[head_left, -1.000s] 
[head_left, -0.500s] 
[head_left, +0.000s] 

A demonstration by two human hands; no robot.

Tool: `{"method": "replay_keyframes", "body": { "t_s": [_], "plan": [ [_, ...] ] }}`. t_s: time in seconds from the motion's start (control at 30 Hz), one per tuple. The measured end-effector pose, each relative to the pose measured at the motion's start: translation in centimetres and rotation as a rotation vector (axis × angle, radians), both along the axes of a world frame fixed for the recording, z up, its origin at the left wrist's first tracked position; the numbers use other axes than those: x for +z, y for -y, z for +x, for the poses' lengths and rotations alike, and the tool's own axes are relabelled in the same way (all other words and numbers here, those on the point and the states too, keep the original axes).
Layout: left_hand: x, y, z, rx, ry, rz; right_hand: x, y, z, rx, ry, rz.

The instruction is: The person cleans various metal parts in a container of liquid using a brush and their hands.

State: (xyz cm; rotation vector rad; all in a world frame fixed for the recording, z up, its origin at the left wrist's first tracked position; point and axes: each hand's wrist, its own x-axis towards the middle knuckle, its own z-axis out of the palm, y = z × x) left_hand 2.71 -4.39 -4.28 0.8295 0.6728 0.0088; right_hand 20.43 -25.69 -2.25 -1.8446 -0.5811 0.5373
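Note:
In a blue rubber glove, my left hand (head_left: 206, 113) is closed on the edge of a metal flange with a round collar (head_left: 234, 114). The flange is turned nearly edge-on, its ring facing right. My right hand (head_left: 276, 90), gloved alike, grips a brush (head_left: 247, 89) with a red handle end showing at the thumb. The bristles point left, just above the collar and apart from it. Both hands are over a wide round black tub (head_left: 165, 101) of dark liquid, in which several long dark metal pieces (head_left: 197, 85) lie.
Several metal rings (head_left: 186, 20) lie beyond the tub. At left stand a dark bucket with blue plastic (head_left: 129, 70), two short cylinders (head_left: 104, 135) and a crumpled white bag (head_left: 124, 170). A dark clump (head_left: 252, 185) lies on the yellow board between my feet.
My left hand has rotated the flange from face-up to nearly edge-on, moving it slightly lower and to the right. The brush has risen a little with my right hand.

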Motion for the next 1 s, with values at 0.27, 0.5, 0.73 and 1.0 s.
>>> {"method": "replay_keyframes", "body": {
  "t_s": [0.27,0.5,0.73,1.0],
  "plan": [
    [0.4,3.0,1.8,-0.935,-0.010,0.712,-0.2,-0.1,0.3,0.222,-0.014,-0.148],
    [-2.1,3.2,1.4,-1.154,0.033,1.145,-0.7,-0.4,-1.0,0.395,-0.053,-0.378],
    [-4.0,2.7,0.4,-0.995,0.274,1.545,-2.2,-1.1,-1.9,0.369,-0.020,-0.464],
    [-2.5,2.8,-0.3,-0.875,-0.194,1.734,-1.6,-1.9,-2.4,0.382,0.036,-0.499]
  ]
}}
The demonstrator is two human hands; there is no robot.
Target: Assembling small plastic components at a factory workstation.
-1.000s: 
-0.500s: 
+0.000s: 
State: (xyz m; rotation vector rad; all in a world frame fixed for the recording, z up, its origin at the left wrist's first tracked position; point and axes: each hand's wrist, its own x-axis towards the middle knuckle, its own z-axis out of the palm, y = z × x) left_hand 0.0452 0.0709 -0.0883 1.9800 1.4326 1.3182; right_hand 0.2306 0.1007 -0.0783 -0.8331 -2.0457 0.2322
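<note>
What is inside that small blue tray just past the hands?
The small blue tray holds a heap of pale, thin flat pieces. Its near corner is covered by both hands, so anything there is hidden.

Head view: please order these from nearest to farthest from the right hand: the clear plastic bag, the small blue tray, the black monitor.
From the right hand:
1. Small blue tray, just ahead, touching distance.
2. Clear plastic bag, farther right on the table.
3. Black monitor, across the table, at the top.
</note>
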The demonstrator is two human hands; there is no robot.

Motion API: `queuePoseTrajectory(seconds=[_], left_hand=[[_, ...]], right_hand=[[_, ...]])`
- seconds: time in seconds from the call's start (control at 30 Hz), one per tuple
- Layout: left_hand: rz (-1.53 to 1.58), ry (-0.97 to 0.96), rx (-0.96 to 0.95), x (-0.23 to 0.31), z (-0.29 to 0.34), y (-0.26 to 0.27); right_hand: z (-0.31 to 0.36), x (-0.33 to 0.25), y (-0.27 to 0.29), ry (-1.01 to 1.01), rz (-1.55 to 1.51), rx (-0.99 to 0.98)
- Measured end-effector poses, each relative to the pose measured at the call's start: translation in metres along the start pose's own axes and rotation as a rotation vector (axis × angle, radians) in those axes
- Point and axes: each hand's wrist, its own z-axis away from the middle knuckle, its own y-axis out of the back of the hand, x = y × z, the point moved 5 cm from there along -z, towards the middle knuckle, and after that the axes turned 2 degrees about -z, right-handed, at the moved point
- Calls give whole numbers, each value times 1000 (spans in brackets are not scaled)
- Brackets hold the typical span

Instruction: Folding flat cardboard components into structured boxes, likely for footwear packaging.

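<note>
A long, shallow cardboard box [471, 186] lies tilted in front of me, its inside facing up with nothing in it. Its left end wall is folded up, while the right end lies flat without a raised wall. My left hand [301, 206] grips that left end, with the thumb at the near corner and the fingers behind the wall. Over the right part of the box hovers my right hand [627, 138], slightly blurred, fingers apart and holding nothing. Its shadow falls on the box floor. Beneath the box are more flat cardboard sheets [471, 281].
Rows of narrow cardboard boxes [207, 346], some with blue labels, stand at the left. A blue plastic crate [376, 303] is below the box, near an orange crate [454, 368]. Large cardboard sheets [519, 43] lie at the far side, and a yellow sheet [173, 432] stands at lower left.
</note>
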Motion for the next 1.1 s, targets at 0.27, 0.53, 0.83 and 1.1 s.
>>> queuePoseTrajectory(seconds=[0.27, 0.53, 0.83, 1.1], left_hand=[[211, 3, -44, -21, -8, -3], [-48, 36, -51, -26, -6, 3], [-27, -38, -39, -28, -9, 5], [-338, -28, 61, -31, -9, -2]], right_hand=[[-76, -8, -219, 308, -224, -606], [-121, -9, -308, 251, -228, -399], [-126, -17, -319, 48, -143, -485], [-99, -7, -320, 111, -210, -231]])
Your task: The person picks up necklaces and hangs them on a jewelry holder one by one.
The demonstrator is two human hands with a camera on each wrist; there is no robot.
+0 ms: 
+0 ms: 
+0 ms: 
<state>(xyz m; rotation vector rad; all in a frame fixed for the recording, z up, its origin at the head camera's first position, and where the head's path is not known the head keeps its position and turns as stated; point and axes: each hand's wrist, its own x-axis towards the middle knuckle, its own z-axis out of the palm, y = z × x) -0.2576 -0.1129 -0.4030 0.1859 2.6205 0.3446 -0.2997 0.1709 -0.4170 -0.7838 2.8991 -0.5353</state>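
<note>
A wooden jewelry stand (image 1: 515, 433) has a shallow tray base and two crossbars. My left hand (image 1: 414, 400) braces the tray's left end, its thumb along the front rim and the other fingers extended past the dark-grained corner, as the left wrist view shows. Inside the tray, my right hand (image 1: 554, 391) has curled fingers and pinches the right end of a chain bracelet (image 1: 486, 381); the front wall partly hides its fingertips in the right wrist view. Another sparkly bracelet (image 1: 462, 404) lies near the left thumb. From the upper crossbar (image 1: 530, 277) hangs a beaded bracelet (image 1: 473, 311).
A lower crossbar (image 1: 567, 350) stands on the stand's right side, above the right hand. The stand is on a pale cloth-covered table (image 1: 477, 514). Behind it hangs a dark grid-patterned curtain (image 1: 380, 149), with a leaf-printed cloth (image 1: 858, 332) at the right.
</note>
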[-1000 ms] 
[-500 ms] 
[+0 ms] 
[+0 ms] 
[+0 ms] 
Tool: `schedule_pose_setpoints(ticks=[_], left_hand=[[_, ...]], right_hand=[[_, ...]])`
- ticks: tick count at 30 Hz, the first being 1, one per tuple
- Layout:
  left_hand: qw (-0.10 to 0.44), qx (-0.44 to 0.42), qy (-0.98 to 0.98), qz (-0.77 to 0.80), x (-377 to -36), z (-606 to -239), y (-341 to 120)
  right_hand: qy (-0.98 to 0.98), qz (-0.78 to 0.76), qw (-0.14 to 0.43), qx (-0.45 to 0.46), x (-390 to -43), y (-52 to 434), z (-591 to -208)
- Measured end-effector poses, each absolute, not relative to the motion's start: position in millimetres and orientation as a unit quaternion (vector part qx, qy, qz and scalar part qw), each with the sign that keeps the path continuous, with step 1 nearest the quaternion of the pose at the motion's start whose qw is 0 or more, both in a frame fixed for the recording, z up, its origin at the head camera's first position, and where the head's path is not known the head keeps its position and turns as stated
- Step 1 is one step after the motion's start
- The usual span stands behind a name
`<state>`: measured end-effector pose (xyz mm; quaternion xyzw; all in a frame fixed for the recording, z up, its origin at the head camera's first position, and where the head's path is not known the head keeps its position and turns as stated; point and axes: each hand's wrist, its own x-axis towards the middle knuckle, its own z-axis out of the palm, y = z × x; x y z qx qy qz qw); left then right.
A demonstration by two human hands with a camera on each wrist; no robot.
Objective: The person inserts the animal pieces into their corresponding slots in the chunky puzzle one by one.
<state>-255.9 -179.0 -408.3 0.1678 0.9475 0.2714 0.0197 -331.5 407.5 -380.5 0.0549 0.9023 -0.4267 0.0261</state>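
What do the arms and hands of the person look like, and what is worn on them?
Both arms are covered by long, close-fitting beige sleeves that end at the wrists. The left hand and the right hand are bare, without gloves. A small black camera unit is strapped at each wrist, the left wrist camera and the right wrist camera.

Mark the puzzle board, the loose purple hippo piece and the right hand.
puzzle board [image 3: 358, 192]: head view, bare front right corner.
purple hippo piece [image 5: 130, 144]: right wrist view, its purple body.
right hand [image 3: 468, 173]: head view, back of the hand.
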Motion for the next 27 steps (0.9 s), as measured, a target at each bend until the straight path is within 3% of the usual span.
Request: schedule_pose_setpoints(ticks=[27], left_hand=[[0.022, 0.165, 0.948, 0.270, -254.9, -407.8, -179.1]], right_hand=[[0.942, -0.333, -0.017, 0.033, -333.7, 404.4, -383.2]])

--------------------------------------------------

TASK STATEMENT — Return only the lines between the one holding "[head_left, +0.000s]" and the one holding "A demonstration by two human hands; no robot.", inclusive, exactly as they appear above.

RESPONSE TO THIS TASK —
[head_left, +0.000s] 

A demonstration by two human hands; no robot.

There is nothing else to this exercise.